**Work to complete**
Word for word, restate every record, though not the pictures.

####

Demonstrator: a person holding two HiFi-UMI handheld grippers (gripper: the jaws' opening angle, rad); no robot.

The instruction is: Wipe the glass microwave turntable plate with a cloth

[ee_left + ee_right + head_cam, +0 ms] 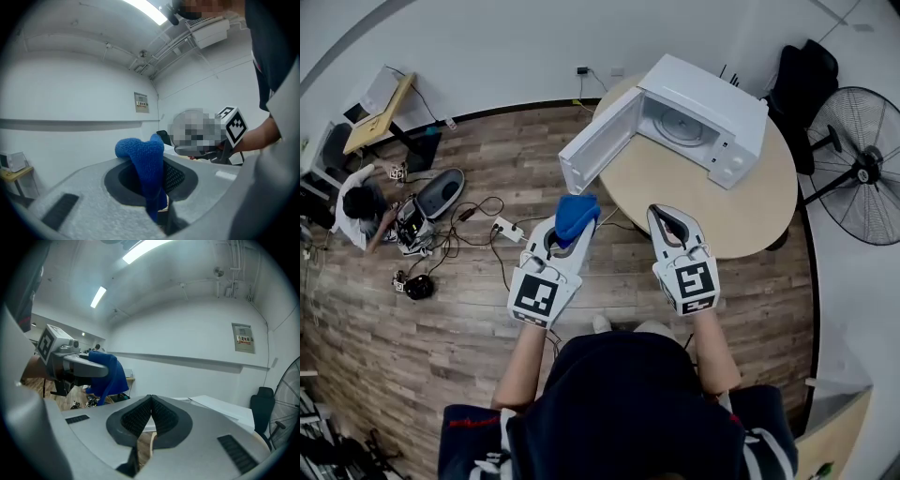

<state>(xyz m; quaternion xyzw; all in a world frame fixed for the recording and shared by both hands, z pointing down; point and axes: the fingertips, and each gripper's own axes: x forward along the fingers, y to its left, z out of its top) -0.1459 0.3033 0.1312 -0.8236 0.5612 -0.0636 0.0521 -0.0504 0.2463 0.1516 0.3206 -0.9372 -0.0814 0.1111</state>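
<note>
A white microwave (pixel 703 127) stands on a round beige table (pixel 741 211) with its door (pixel 598 148) swung open to the left. The glass turntable plate (pixel 682 125) lies inside its cavity. My left gripper (pixel 572 225) is held in the air short of the table's near edge, shut on a blue cloth (pixel 577 216) that bunches above its jaws (pixel 143 157). My right gripper (pixel 664 217) is beside it at the table's near edge, shut and empty, its pads (pixel 151 420) pressed together. The cloth (pixel 107 376) shows at the left of the right gripper view.
A black standing fan (pixel 858 164) is right of the table and a dark bag (pixel 802 80) behind it. On the wooden floor at left lie a power strip (pixel 508 229), cables and devices (pixel 431 202), with a person (pixel 356 211) crouched there. A desk (pixel 380 112) stands at the far left.
</note>
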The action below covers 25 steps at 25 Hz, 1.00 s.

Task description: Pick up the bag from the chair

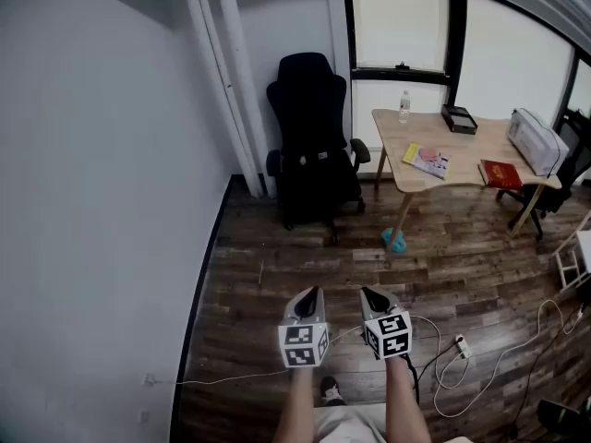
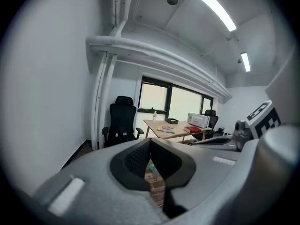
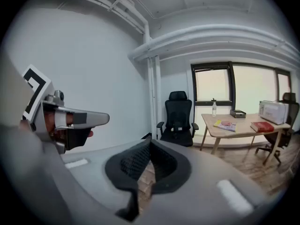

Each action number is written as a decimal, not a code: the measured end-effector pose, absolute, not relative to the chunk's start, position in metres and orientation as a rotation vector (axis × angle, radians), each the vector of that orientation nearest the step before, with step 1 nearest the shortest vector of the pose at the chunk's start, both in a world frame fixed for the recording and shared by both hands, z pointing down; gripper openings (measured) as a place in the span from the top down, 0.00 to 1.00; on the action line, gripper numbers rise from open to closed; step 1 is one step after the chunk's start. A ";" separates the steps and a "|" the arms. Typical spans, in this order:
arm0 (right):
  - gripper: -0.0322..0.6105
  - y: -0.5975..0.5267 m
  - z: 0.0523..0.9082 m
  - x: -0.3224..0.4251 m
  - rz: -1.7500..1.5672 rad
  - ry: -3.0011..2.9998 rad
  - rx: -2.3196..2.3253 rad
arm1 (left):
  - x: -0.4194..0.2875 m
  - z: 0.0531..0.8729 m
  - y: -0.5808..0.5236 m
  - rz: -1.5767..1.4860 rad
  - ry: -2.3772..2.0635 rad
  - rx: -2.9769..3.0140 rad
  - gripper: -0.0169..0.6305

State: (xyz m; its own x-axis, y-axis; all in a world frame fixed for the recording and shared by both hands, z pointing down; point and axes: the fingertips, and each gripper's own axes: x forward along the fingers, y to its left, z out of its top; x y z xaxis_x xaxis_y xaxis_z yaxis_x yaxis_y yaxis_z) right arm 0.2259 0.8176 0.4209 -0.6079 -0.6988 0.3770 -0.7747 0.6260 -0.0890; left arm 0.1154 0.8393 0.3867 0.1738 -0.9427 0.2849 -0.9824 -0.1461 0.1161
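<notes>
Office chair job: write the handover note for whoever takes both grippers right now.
Left gripper: shut, empty. Right gripper: shut, empty. Both are side by side above the wooden floor, well short of the chair.
Black office chair stands beside the table. A dark shape on its seat may be the bag; cannot confirm from here.
Done: nothing picked up.
Left: approach the chair, open jaws, grip the bag, lift it off.
</notes>
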 end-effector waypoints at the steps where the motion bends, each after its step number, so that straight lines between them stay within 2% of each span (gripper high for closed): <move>1: 0.95 0.806 0.420 0.224 0.344 -2.539 1.211 | 0.113 0.383 0.830 0.198 -1.834 2.200 0.96; 8: 0.95 0.759 0.421 0.203 0.317 -2.540 1.249 | 0.080 0.377 0.787 0.159 -1.843 2.233 0.96; 14: 0.95 0.728 0.422 0.206 0.374 -2.565 1.271 | 0.081 0.390 0.755 0.181 -1.794 2.207 0.96; 25: 0.95 0.614 0.401 0.226 0.354 -2.750 0.974 | 0.138 0.388 0.640 0.245 -1.808 2.178 0.96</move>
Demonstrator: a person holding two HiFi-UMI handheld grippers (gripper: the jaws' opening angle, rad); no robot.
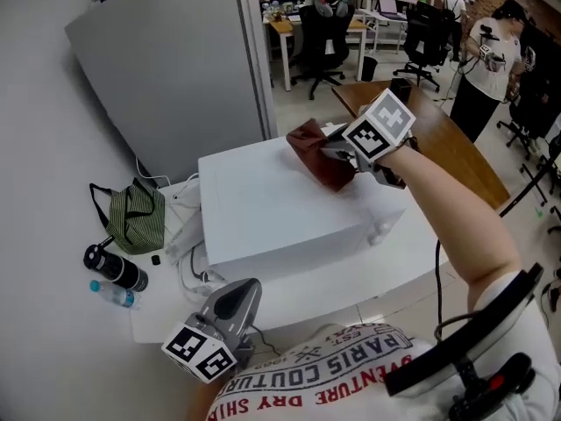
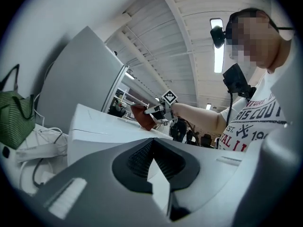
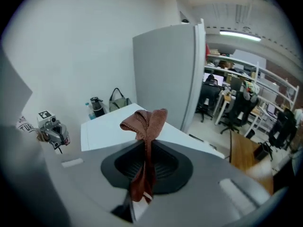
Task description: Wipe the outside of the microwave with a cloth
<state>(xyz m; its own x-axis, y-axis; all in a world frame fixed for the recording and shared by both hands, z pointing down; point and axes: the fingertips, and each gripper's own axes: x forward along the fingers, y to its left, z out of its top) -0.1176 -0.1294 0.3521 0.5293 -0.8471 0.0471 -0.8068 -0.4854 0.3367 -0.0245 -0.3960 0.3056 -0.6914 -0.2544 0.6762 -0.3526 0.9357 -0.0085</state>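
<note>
Right gripper view alone shows right gripper (image 3: 143,148) clamped on cloth (image 3: 145,121)

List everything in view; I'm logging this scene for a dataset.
microwave: one, white, on the table
table: one, white, under the microwave
cloth: one, dark red, on the microwave's top
bag: one, green striped, left of the microwave
black bottle: one, black, beside the bag
clear bottle: one, blue-capped, beside the black bottle
partition: one, grey, behind the table
left gripper: one, grey, shut, empty, near the person's chest
right gripper: one, grey, shut on the cloth
</note>
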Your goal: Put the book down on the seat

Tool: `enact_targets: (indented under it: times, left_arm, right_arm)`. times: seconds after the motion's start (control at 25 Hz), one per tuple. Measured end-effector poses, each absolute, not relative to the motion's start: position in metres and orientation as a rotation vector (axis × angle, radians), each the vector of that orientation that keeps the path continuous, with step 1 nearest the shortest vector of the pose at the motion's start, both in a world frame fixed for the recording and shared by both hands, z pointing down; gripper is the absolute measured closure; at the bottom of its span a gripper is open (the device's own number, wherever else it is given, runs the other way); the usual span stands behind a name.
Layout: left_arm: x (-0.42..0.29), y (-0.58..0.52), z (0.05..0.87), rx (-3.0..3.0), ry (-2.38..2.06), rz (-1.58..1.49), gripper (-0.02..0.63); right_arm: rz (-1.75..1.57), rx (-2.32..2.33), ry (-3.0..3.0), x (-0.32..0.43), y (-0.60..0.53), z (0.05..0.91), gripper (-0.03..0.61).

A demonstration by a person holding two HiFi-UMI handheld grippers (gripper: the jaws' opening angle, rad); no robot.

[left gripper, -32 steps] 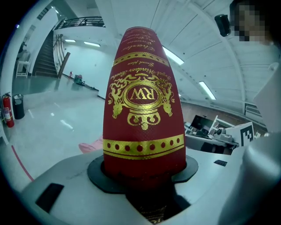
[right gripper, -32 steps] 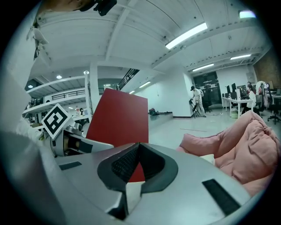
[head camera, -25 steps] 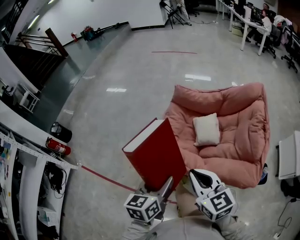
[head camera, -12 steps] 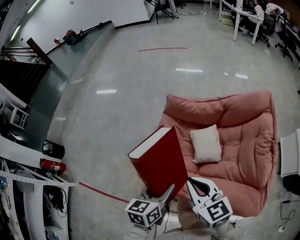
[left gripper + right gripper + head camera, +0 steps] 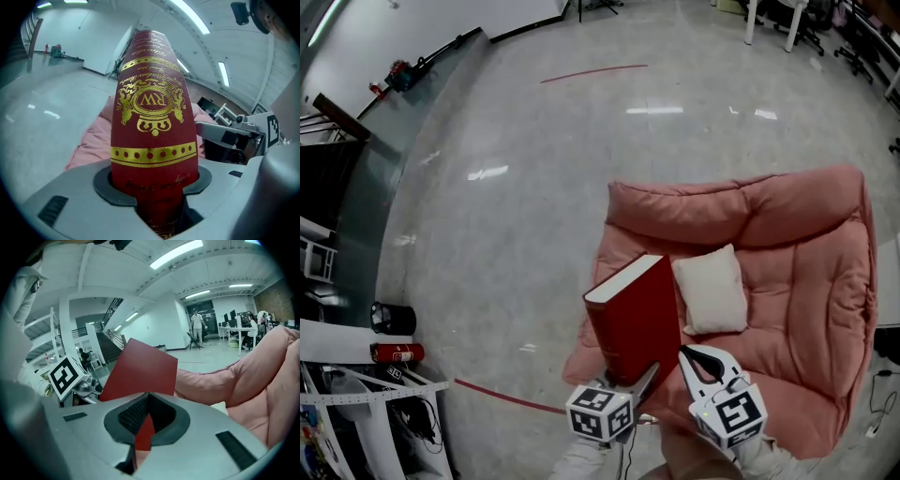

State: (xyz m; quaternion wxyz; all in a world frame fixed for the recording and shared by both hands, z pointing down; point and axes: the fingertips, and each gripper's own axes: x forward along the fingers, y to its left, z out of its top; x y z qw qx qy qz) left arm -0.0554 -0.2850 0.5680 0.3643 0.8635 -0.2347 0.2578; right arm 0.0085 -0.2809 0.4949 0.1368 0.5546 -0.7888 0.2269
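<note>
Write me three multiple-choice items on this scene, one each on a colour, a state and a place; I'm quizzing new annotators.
1. The book cover is: A red; B blue; C green.
2. The left gripper is: A open and empty; B shut on the book; C shut and empty.
3. The cushion lies: A on the book; B on the seat; C in the left gripper's jaws.

Answers: A, the cover shows red in every view; B, its jaws clamp the book's lower end; B, it rests on the pink padding.
</note>
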Motion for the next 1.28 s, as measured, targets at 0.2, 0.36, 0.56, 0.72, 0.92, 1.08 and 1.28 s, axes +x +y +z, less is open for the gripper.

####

**Written response**
Demonstrator: a person holding two HiFi-UMI handheld grippers (gripper: the jaws' opening angle, rad); no robot.

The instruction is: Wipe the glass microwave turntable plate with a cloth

[ee_left + ee_right + head_cam, +0 ms] 

<state>(xyz m; quaternion xyzw; all in a world frame fixed for the recording and shared by both hands, z pointing down; point and axes: the fingertips, and each gripper's own axes: x forward along the fingers, y to its left, z out of its top) -0.1459 0.3033 0.1312 -0.8236 0.5612 -0.0636 0.0521 -0.0504 0.2463 0.1516 0.3206 -0.9372 -0.0814 0.1111</state>
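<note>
A white microwave (pixel 703 127) stands on a round beige table (pixel 741 211) with its door (pixel 598 148) swung open to the left. The glass turntable plate (pixel 682 125) lies inside its cavity. My left gripper (pixel 572 225) is held in the air short of the table's near edge, shut on a blue cloth (pixel 577 216) that bunches above its jaws (pixel 143 157). My right gripper (pixel 664 217) is beside it at the table's near edge, shut and empty, its pads (pixel 151 420) pressed together. The cloth (pixel 107 376) shows at the left of the right gripper view.
A black standing fan (pixel 858 164) is right of the table and a dark bag (pixel 802 80) behind it. On the wooden floor at left lie a power strip (pixel 508 229), cables and devices (pixel 431 202), with a person (pixel 356 211) crouched there. A desk (pixel 380 112) stands at the far left.
</note>
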The action below covers 25 steps at 25 Hz, 1.00 s.

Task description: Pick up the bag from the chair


Each action number is written as a decimal, not a code: the measured end-effector pose, absolute, not relative to the chunk's start, position in metres and orientation as a rotation vector (axis × angle, radians), each the vector of that orientation nearest the step before, with step 1 nearest the shortest vector of the pose at the chunk's start, both in a world frame fixed for the recording and shared by both hands, z pointing down; gripper openings (measured) as a place in the span from the top down, 0.00 to 1.00; on the action line, gripper numbers rise from open to closed; step 1 is one step after the chunk's start. A ";" separates the steps and a "|" the arms. Typical spans, in this order:
arm0 (right):
  - gripper: -0.0322..0.6105
  - y: -0.5975..0.5267 m
  - z: 0.0523..0.9082 m
  - x: -0.3224..0.4251 m
  - rz: -1.7500..1.5672 rad
  - ry: -3.0011..2.9998 rad
  - rx: -2.3196..2.3253 rad
arm1 (left):
  - x: -0.4194..0.2875 m
  - z: 0.0531..0.8729 m
  - y: -0.5808..0.5236 m
  - rz: -1.5767..1.4860 rad
  - ry: -2.3772..2.0635 rad
  - rx: -2.9769..3.0140 rad
  - gripper: -0.0169..0.6305

State: (xyz m; its own x-axis, y-axis; all in a world frame fixed for the recording and shared by both hands, z pointing down; point and axes: the fingertips, and each gripper's own axes: x forward along the fingers, y to its left, z out of its top; x y z xaxis_x xaxis_y xaxis_z yaxis_x yaxis_y yaxis_z) right arm 0.2259 0.8176 0.4209 -0.6079 -0.6988 0.3770 -0.7747 0.6260 -0.0890; left arm 0.1154 0.8393 0.3867 0.1738 -0.9427 0.2849 -0.9824 -0.1461 0.1161
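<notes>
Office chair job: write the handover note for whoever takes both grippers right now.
Left gripper: shut, empty. Right gripper: shut, empty. Both are side by side above the wooden floor, well short of the chair.
Black office chair stands beside the table. A dark shape on its seat may be the bag; cannot confirm from here.
Done: nothing picked up.
Left: approach the chair, open jaws, grip the bag, lift it off.
</notes>
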 end-effector waypoints at the steps where the motion bends, each after its step number, so that straight lines between them stay within 2% of each span (gripper high for closed): <move>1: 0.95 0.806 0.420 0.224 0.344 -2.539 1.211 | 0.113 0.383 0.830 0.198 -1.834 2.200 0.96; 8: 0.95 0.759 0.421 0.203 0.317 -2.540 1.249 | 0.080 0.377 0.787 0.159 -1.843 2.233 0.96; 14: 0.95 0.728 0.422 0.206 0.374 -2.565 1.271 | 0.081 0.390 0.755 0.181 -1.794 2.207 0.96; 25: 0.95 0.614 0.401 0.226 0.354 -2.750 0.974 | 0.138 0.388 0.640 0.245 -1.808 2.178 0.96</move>
Demonstrator: a person holding two HiFi-UMI handheld grippers (gripper: the jaws' opening angle, rad); no robot.
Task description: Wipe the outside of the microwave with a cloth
<state>(xyz m; its own x-axis, y-axis; all in a world frame fixed for the recording and shared by both hands, z pointing down; point and axes: the fingertips, and each gripper's own axes: x forward along the fingers, y to its left, z out of its top) -0.1176 -0.1294 0.3521 0.5293 -0.8471 0.0471 -0.8068 -0.4854 0.3367 -0.0245 -0.3960 0.3056 -0.6914 -0.2544 0.6762 -0.3526 0.9357 -0.0085</state>
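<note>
Right gripper view alone shows right gripper (image 3: 143,148) clamped on cloth (image 3: 145,121)

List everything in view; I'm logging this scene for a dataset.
microwave: one, white, on the table
table: one, white, under the microwave
cloth: one, dark red, on the microwave's top
bag: one, green striped, left of the microwave
black bottle: one, black, beside the bag
clear bottle: one, blue-capped, beside the black bottle
partition: one, grey, behind the table
left gripper: one, grey, shut, empty, near the person's chest
right gripper: one, grey, shut on the cloth
</note>
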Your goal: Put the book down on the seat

Tool: `enact_targets: (indented under it: times, left_arm, right_arm)`. times: seconds after the motion's start (control at 25 Hz), one per tuple. Measured end-effector poses, each absolute, not relative to the motion's start: position in metres and orientation as a rotation vector (axis × angle, radians), each the vector of that orientation that keeps the path continuous, with step 1 nearest the shortest vector of the pose at the motion's start, both in a world frame fixed for the recording and shared by both hands, z pointing down; gripper is the absolute measured closure; at the bottom of its span a gripper is open (the device's own number, wherever else it is given, runs the other way); the usual span stands behind a name.
Layout: left_arm: x (-0.42..0.29), y (-0.58..0.52), z (0.05..0.87), rx (-3.0..3.0), ry (-2.38..2.06), rz (-1.58..1.49), gripper (-0.02..0.63); right_arm: rz (-1.75..1.57), rx (-2.32..2.33), ry (-3.0..3.0), x (-0.32..0.43), y (-0.60..0.53), z (0.05..0.91), gripper (-0.03..0.61).

A demonstration by a person holding two HiFi-UMI handheld grippers (gripper: the jaws' opening angle, rad); no robot.

[left gripper, -32 steps] 
[right gripper, -32 steps] 
[head camera, -25 steps] 
[head camera, -12 steps] 
[left gripper + right gripper + head camera, +0 steps] 

State: (xyz m; quaternion wxyz; all in a world frame fixed for the recording and shared by both hands, z pointing down; point and axes: the fingertips, and each gripper's own axes: x forward along the fingers, y to its left, z out of its top; x y z qw qx qy qz) left arm -0.0554 -0.2850 0.5680 0.3643 0.8635 -0.2347 0.2578; right arm 0.0085 -0.2809 0.4949 0.1368 0.5546 -0.7888 0.2269
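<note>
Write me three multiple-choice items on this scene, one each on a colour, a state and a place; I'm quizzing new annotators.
1. The book cover is: A red; B blue; C green.
2. The left gripper is: A open and empty; B shut on the book; C shut and empty.
3. The cushion lies: A on the book; B on the seat; C in the left gripper's jaws.

Answers: A, the cover shows red in every view; B, its jaws clamp the book's lower end; B, it rests on the pink padding.
</note>
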Motion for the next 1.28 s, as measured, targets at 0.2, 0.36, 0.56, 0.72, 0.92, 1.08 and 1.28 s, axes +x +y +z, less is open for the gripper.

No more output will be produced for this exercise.